しかし、マレーシアでは「サ(セ)ラマッ トゥンがハリ」より「ハロー」と挨拶する方が多いように感じます。 「ハロー?アパカバ(元気ですか)?」か「ハロー?スダ・マカン?」という方が一般的です。 しかし、なぜか朝は「サ(ス)ラマッ・パギ」夕方は「サ(ス)ラマッ・マラム」と挨拶します。
さようなら
「さようなら」は「ジュン・パラギ」です。
別れ際に「ジュン・パラギ〜」と挨拶します。
しかし、普通に英語で「bye-bye」「See you」という場合も、少なくありません。
元気ですか
先ほども紹介しましたが「元気ですか?」は「アパカバ?」です。
多くの場合、英語の「hello(ハロー)」や「Hi(ハイ)」と一緒に、「ハイ!アパカバ?」と挨拶します。
「アパカバ」に対する返事は「カババイ(元気です)」です。
私の名前は○○です
「私の名前は○○です」は「ナマ・サヤ・○○」です。
もちろん、英語で自己紹介しても問題ありません。
日本人です
「日本人です」は「オラン・ジャポン」です。
日本人である私たちが知っておくと、重宝します。 黄色人種である私たちは、マレー民族やインド系民族から「中華系マレーシア人だ」と勘違いされることが多いからです。 私たちからしたら「中国人・韓国人・日本人は見た目が違う」と思いますが、他民族からすると見分けがつかないことも。
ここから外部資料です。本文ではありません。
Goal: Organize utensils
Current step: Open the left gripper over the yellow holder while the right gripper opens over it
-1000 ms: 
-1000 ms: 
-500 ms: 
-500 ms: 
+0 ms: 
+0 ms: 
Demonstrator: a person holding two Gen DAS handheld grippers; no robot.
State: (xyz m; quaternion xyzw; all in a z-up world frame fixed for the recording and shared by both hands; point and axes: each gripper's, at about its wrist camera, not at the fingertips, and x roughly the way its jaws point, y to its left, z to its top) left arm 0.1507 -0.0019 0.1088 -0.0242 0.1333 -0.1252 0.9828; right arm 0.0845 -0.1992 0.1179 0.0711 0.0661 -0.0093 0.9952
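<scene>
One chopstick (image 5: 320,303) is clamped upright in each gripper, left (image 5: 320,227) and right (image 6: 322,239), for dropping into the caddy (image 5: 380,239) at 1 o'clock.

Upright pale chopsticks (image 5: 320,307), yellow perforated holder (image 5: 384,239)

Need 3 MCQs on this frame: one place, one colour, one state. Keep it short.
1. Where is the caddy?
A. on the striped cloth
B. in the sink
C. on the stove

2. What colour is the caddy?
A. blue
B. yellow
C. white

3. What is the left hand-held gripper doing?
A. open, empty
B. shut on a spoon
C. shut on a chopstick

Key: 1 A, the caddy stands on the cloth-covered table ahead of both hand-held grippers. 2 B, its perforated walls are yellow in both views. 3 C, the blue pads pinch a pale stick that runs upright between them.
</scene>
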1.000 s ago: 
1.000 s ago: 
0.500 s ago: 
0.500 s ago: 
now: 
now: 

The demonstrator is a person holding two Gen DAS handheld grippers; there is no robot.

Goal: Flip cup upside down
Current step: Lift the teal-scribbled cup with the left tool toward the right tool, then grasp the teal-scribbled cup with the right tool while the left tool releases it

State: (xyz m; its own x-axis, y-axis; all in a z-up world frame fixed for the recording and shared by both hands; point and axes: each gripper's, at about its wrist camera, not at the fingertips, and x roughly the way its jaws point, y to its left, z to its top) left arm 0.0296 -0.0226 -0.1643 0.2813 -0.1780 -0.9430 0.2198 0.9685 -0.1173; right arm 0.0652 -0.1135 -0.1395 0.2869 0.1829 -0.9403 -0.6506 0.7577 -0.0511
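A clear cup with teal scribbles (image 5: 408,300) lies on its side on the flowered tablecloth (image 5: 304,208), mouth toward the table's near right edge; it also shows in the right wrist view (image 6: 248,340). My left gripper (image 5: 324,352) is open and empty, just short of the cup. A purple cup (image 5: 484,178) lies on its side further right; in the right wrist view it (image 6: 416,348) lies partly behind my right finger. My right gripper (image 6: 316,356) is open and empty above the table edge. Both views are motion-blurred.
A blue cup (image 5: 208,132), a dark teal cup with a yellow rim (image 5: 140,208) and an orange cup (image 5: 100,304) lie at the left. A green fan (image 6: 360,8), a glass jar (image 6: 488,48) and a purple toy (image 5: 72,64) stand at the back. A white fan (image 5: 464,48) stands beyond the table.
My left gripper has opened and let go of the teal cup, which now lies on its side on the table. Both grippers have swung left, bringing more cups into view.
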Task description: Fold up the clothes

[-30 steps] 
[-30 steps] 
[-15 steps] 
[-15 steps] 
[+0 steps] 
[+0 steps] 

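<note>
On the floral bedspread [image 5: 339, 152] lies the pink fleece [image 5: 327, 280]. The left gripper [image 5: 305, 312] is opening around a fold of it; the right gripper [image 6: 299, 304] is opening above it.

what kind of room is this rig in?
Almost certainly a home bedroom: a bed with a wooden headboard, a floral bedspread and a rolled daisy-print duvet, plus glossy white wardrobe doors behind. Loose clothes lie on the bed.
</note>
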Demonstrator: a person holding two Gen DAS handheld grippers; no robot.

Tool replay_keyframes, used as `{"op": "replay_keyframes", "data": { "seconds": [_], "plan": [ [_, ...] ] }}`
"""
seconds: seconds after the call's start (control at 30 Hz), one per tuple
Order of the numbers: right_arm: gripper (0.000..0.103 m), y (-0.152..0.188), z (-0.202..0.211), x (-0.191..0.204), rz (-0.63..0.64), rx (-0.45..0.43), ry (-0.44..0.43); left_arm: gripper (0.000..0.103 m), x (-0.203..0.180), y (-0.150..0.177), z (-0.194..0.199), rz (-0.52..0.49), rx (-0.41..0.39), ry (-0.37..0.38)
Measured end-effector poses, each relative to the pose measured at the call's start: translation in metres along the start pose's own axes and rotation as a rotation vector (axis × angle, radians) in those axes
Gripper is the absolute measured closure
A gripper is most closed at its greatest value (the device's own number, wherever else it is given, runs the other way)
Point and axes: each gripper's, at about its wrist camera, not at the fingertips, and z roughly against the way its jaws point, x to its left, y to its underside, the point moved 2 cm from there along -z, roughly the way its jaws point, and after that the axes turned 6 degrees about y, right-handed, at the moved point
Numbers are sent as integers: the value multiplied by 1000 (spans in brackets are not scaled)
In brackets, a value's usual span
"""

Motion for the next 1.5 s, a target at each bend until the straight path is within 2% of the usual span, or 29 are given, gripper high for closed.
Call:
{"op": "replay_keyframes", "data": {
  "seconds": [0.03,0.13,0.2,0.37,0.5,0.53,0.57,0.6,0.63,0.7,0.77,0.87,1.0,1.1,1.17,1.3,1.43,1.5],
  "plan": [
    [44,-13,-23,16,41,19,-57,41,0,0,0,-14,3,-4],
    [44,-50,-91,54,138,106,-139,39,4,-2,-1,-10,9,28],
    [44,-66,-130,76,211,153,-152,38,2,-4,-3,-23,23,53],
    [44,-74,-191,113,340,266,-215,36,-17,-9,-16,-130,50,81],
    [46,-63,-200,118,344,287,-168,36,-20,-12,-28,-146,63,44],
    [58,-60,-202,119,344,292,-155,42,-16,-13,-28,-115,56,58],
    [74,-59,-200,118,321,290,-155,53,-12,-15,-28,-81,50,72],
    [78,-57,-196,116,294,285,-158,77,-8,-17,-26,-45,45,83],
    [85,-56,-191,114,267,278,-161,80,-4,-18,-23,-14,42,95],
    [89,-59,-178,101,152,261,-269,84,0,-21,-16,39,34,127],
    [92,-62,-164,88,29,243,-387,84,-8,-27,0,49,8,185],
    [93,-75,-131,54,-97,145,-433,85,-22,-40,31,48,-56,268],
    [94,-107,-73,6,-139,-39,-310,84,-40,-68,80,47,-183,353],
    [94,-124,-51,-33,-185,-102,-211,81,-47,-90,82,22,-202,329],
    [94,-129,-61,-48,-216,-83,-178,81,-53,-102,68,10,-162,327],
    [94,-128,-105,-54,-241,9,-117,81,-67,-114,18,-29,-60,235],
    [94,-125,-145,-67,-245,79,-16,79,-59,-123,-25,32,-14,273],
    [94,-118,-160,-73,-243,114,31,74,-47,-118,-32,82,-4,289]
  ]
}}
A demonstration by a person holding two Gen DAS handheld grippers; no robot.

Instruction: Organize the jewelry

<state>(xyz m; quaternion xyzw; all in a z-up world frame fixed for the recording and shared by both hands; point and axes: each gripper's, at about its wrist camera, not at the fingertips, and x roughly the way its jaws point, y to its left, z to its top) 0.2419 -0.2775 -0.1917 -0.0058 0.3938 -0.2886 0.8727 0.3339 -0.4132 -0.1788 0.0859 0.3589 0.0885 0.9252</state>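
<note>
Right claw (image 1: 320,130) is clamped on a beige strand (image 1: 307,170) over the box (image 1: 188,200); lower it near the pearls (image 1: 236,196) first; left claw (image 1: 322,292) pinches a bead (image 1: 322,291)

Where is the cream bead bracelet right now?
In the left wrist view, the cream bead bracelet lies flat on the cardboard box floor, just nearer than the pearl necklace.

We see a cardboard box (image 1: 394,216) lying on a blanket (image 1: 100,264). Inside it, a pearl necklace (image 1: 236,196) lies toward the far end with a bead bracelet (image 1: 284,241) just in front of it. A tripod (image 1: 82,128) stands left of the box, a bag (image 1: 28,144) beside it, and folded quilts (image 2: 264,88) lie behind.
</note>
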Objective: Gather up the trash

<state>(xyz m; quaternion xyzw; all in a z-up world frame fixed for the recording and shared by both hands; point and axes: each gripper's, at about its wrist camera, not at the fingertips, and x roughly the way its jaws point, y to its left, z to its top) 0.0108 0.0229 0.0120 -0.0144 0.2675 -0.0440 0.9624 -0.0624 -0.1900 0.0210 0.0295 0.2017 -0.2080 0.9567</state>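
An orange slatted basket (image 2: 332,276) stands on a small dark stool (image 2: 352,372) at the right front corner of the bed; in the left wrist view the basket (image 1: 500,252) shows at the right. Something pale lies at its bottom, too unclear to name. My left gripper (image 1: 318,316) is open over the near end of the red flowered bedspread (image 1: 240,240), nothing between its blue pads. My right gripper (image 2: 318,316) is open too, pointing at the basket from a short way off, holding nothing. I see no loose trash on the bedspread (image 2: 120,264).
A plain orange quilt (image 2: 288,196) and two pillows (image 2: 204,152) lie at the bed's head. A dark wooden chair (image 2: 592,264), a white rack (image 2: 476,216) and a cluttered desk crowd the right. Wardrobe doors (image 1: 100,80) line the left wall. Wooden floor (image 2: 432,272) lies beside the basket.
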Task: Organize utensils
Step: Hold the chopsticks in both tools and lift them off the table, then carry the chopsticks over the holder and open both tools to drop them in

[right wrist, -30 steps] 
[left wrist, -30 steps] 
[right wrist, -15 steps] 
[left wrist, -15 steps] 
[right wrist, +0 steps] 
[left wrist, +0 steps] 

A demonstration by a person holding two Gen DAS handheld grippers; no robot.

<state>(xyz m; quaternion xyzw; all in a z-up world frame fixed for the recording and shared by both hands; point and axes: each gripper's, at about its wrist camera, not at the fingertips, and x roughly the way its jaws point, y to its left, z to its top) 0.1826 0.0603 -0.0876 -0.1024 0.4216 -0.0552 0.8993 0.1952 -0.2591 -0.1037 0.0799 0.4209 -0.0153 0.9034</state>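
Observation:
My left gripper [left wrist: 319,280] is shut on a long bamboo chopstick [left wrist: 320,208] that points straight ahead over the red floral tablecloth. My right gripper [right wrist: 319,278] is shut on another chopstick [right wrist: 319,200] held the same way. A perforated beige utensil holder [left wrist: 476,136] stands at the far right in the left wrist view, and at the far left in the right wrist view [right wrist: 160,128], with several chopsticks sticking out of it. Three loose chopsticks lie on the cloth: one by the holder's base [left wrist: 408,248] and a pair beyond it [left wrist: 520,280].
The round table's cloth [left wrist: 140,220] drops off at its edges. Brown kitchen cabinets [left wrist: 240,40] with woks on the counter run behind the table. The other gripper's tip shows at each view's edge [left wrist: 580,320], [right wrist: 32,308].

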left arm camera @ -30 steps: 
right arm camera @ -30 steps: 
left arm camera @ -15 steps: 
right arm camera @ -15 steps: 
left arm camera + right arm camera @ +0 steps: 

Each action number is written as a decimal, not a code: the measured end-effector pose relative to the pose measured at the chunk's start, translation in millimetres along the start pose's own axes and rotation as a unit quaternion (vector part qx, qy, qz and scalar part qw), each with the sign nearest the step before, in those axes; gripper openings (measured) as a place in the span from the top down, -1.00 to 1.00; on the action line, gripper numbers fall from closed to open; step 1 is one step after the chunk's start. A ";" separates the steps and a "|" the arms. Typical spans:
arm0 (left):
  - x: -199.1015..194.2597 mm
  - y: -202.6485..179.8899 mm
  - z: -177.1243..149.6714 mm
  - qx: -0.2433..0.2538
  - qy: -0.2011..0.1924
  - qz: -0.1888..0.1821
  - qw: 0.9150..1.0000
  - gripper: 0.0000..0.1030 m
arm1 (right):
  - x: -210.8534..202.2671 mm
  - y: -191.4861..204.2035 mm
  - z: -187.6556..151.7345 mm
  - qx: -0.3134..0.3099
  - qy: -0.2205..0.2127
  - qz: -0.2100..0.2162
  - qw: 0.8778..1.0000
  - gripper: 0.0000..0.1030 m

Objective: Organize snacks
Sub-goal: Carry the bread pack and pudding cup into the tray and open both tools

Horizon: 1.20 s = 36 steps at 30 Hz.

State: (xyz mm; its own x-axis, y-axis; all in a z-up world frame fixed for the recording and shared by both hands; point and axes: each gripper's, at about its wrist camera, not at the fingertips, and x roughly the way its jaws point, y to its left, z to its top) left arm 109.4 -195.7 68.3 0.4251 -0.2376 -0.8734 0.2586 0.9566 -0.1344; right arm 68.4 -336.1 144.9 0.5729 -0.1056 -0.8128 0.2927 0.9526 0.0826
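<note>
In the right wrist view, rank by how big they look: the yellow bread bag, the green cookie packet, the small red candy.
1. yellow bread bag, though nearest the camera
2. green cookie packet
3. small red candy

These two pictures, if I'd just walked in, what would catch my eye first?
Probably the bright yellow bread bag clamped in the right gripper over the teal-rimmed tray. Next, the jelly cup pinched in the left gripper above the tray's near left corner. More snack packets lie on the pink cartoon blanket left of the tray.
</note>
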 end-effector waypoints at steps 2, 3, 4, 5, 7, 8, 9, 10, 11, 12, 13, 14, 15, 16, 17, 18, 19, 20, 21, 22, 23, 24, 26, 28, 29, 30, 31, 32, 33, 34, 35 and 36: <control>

中華系と思い込んで「マレーシア人なんだから話して当然だろ」といわんばかりに、マレー語で話しかけられることも珍しくありません。 そんなときに「オラン・ジャポン」というと、相手も「ああ!日本人だったんだね」と、理解してくれます。
まとめ
マレーシアは他民族国家なので、さまざまな文化・言語が入り交じっています。
2〜3言語を上手に操るマレーシア人のリスニング力とスピーキング力は、かなり優れています。
しかし一方で「話せるけど読めない言語も存在する」「家族で母語が異なる」など、独特な問題も存在します。
単一民族国家である日本人からすると、マレーシアの状況を完全に理解するのは難しいかもしれません。
しかし、よくコミュニケーションを取れば取るほど、状況を少しずつイメージできるようになります。
母語以外の言語を話す苦労を知っているマレーシア人だからこそ、日本人が外国語で話す難しさを理解してくれるのです。
マレーシア人は一生懸命に話そうとする日本人を、温かく受け入れてくれる優しさを持っている国民です。